Desktop-device uses advanced DNA chip to analyse patient's blood.
Japanese companies say they have built a desktop machine that will allow doctors to assess patients' DNA from a single drop of blood, and so tailor treatment to an individual's genes. The machine can deliver results within an hour, they say, and will be on sale for 5 million yen (US$44,000) by autumn 2006.
Safe dosage, effectiveness and side effects for any given drug vary from patient to patient. And determining which drug and dosage is best for any given individual is a critical challenge facing healthcare specialists.
But the announcement about the Japanese machine on 27 September came just a week after scientists in the United Kingdom spoke out against the hype surrounding personalized medicine. A report produced by the Royal Society warned that prescriptions tailored to a patient's genes are at least 15 to 20 years away.
The Japanese device was developed by the genomics facility of the Institute of Chemical and Physical Research (RIKEN) in Yokohama, the printing company Toppan in Tokyo, and the Kyoto-based maker of scientific equipment Shimadzu. Shimadzu's Takaaki Sato, who led Shimadzu's development efforts, says the key advance is a chip that analyses DNA in a blood sample, thereby bypassing the time-consuming DNA purification steps currently needed.
Although Sato will not give further details, he says that any health worker could use the machine to test a drop of blood for a particular genotype, and get a result in an hour. “Patients do not want to wait a week or even a day for results before being able to take a medicine, especially if they have an infectious disease,” says Sato.
According to RIKEN and Shimadzu, the machine will first be tested on patients being prescribed one of two medicines: an antibody called irinotecan, which can cause hearing loss in people with a certain mutation in their mitochondrial DNA, and the anticoagulant warfarin, which causes excessive bleeding in some patients.

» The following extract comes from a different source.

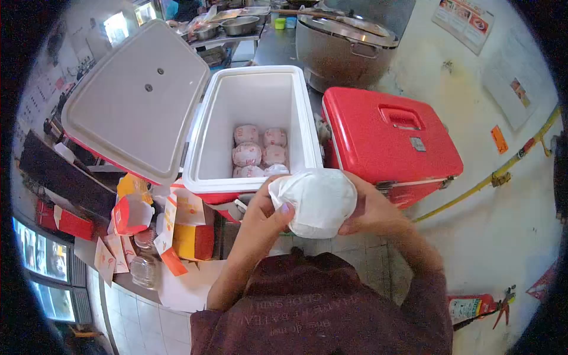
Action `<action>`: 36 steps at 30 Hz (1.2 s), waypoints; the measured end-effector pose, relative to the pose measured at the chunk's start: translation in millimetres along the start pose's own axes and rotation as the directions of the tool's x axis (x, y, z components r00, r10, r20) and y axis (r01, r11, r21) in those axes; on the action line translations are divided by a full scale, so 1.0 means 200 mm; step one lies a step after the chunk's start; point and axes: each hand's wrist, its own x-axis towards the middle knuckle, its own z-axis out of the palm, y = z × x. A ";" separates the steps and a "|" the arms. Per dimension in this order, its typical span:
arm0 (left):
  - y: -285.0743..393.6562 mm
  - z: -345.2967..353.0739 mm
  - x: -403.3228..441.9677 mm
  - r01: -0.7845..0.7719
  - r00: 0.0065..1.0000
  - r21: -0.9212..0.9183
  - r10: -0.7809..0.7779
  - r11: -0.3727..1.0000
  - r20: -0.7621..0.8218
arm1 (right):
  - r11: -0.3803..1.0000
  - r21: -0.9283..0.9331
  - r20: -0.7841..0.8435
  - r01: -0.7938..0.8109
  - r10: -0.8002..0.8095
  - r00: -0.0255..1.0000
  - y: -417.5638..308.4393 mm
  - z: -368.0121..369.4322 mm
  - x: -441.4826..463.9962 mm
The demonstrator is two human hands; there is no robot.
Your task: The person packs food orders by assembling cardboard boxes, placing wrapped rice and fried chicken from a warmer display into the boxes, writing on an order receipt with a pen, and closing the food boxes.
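Between both hands I hold a round food parcel wrapped in white paper, close in front of my chest. My left hand grips its left side, the thumb lying over the paper. On the other side my right hand wraps round the parcel, its fingers partly hidden. Just beyond stands an open cooler box with white inner walls. Several paper-wrapped round parcels with red print lie at its bottom, and the held one hides part of the near rim. The cooler's lid is swung back to the left.
A closed red cooler stands at the right. Folded cartons and clear plastic containers crowd the lower left. Behind are a large metal cooker and metal bowls. A fire extinguisher is at the lower right, by the wall.
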 end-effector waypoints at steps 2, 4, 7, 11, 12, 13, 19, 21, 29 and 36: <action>-0.01 0.03 -0.01 -0.141 0.988 0.047 0.143 0.989 -0.055 | 0.991 0.065 0.012 0.116 -0.117 0.993 0.11 0.00 0.01; -0.07 0.04 0.00 -0.338 0.928 0.159 0.357 0.928 -0.110 | 0.971 0.115 -0.030 0.210 -0.208 0.978 0.16 0.04 0.00; -0.09 0.12 -0.02 -0.414 0.824 0.092 0.416 0.906 -0.384 | 0.941 0.163 -0.150 0.298 -0.275 0.950 0.20 0.14 -0.01; -0.15 0.11 -0.05 -0.411 0.905 -0.442 0.300 0.797 -0.302 | 0.907 0.223 -0.270 0.356 -0.294 0.917 0.28 0.23 0.02; -0.17 0.13 -0.06 -0.356 0.924 -0.366 0.265 0.860 -0.275 | 0.901 0.235 -0.304 0.365 -0.288 0.908 0.30 0.24 0.02; -0.18 0.15 -0.06 -0.298 0.941 -0.284 0.231 0.911 -0.249 | 0.915 0.108 -0.319 0.389 -0.338 0.885 0.31 0.24 0.03; -0.20 0.11 -0.09 -0.333 0.926 -0.495 0.181 0.802 -0.331 | 0.915 -0.400 -0.271 0.060 -0.180 0.945 0.26 0.22 -0.01; -0.17 0.09 -0.07 -0.442 0.883 -0.399 0.312 0.804 -0.351 | 0.806 -0.592 -0.182 0.016 -0.153 0.971 0.18 0.22 -0.03; -0.16 0.11 -0.10 -0.642 0.707 0.045 0.614 0.765 -0.350 | 0.391 -0.719 -0.032 0.575 -0.845 0.534 0.12 0.38 0.14; -0.17 0.03 -0.16 -0.589 0.670 0.107 0.558 0.801 -0.490 | 0.365 -0.735 0.009 0.572 -0.837 0.547 0.24 0.42 0.24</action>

But there is scepticism over how useful the device will be. David Weatherall of the Weatherall Institute of Molecular Medicine at the University of Oxford, UK, who worked on the Royal Society report, says the metabolism of warfarin is related to at least two genes whose interaction is not understood. Other factors, such as the patient's age or additional drugs being taken, also need to be considered, he says.
“There is no way around these problems except to test each drug independently in large population studies, and to monitor all these issues over several years,” he says. “There is still a huge gap between the scientists who do this kind of work and its application for practical purposes.”
Sato admits that initially his machine will be most useful for research. But judging from the “unbelievable number of responses” received since announcing the test, he says there is no way that 15 years will pass before doctors are using such devices for day-to-day diagnosis and treatment.